▸ WORK TO COMPLETE
Set down the material in full. Keep every line exactly as it is.

▸ DATA EXCERPT
******************************

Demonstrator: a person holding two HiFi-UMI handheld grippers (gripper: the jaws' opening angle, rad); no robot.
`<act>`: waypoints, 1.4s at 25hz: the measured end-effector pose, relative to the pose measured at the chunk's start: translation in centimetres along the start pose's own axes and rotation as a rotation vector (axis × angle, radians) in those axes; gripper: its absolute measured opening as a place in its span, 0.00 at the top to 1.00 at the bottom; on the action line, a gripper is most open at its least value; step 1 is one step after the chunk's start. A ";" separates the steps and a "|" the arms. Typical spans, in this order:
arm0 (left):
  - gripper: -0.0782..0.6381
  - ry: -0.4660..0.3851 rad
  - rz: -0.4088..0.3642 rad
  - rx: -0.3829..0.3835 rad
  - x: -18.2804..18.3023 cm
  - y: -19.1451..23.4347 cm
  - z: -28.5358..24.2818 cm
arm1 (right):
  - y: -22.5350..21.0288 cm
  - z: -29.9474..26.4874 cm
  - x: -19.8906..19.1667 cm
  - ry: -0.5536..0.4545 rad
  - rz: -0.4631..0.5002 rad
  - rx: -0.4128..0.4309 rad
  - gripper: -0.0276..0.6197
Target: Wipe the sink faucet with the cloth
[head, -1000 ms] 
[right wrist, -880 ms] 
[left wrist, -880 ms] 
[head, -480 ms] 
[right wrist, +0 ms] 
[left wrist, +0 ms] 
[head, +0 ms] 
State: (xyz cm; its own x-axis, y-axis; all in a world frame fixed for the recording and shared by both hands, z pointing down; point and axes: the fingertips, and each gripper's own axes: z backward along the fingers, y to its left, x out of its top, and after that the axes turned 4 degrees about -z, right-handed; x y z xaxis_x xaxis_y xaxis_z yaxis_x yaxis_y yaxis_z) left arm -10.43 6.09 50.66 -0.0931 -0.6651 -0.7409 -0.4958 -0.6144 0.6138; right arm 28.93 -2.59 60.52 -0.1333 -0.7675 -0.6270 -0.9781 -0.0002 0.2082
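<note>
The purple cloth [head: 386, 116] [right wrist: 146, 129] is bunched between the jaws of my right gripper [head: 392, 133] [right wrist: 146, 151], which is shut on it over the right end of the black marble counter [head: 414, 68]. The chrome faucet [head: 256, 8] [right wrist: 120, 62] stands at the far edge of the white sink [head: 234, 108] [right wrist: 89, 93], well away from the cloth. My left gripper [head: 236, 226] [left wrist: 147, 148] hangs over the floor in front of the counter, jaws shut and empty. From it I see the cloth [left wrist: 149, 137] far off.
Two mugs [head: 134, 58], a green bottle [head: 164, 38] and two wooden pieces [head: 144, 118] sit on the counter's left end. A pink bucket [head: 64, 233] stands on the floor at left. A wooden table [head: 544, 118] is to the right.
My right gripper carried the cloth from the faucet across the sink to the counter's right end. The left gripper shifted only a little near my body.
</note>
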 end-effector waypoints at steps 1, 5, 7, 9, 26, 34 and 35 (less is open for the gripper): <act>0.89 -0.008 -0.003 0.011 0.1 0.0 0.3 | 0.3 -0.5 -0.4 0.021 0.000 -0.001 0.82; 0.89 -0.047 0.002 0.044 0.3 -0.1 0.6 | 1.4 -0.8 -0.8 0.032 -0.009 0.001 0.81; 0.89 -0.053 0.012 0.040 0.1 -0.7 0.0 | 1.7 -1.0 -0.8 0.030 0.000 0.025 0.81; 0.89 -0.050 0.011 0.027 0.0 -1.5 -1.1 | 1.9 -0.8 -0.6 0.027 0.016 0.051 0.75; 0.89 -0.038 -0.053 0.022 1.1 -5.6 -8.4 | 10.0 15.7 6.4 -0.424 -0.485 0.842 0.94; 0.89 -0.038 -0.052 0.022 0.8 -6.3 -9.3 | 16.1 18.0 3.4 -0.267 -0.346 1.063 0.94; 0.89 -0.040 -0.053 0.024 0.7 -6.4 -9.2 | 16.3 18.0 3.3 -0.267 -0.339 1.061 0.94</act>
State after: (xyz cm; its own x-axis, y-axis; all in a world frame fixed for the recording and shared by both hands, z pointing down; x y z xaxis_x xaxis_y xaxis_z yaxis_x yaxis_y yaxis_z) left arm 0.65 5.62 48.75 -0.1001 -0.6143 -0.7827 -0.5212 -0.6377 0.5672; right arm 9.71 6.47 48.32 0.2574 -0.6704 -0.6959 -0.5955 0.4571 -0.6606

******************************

▸ SOLUTION TO THE PROBLEM
Demonstrator: a person holding two HiFi-UMI handheld grippers (gripper: the jaws' opening angle, rad); no robot.
`<act>`: waypoints, 1.4s at 25hz: the measured end-effector pose, relative to the pose measured at the chunk's start: translation in centimetres along the start pose's own axes and rotation as a rotation vector (axis × angle, radians) in those axes; gripper: its absolute measured opening as a place in its span, 0.00 at the top to 1.00 at the bottom; on the action line, a gripper is most open at its least value; step 1 is one step after the chunk's start. A ";" separates the steps and a "|" the arms. Typical spans, in this order:
arm0 (left):
  - gripper: -0.0782..0.6381
  - ry: -0.4660..0.3851 rad
  - rz: -0.4088..0.3642 rad
  - rx: -0.3829..0.3835 rad
  - x: -18.2804..18.3023 cm
  - y: -19.1451..23.4347 cm
  - z: -28.5358..24.2818 cm
arm1 (right):
  - y: -22.5350..21.0288 cm
  - z: -29.9474..26.4874 cm
  - x: -19.8906..19.1667 cm
  - ry: -0.5536..0.4545 rad
  - rz: -0.4631..0.5002 rad
  - rx: -0.4128..0.4309 rad
  - gripper: -0.0276..0.6197
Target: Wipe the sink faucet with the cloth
[head, -1000 ms] 
[right wrist, -880 ms] 
[left wrist, -880 ms] 
[head, -480 ms] 
[right wrist, +0 ms] 
[left wrist, +0 ms] 
[head, +0 ms] 
State: (xyz cm; its own x-axis, y-axis; all in a world frame fixed for the recording and shared by both hands, z pointing down; point and axes: the fingertips, and each gripper's own axes: z backward along the fingers, y to its left, x out of its top, and after that the axes turned 4 degrees about -z, right-handed; x y z xaxis_x xaxis_y xaxis_z yaxis_x yaxis_y yaxis_z) left arm -10.43 6.09 50.66 -0.0931 -0.6651 -0.7409 -0.4958 -0.6144 0.6138; right arm 28.93 -2.59 60.52 -0.1333 -0.7675 -0.6270 -0.9781 -0.0002 0.2082
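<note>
The purple cloth [head: 386, 116] [right wrist: 146, 129] is bunched between the jaws of my right gripper [head: 392, 133] [right wrist: 146, 151], which is shut on it over the right end of the black marble counter [head: 414, 68]. The chrome faucet [head: 256, 8] [right wrist: 120, 62] stands at the far edge of the white sink [head: 234, 108] [right wrist: 89, 93], well away from the cloth. My left gripper [head: 236, 226] [left wrist: 147, 148] hangs over the floor in front of the counter, jaws shut and empty. From it I see the cloth [left wrist: 149, 137] far off.
Two mugs [head: 134, 58], a green bottle [head: 164, 38] and two wooden pieces [head: 144, 118] sit on the counter's left end. A pink bucket [head: 64, 233] stands on the floor at left. A wooden table [head: 544, 118] is to the right.
My right gripper carried the cloth from the faucet across the sink to the counter's right end. The left gripper shifted only a little near my body.
</note>
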 end-effector waypoints at steps 1, 5, 7, 9, 26, 34 and 35 (less is open for the gripper): <act>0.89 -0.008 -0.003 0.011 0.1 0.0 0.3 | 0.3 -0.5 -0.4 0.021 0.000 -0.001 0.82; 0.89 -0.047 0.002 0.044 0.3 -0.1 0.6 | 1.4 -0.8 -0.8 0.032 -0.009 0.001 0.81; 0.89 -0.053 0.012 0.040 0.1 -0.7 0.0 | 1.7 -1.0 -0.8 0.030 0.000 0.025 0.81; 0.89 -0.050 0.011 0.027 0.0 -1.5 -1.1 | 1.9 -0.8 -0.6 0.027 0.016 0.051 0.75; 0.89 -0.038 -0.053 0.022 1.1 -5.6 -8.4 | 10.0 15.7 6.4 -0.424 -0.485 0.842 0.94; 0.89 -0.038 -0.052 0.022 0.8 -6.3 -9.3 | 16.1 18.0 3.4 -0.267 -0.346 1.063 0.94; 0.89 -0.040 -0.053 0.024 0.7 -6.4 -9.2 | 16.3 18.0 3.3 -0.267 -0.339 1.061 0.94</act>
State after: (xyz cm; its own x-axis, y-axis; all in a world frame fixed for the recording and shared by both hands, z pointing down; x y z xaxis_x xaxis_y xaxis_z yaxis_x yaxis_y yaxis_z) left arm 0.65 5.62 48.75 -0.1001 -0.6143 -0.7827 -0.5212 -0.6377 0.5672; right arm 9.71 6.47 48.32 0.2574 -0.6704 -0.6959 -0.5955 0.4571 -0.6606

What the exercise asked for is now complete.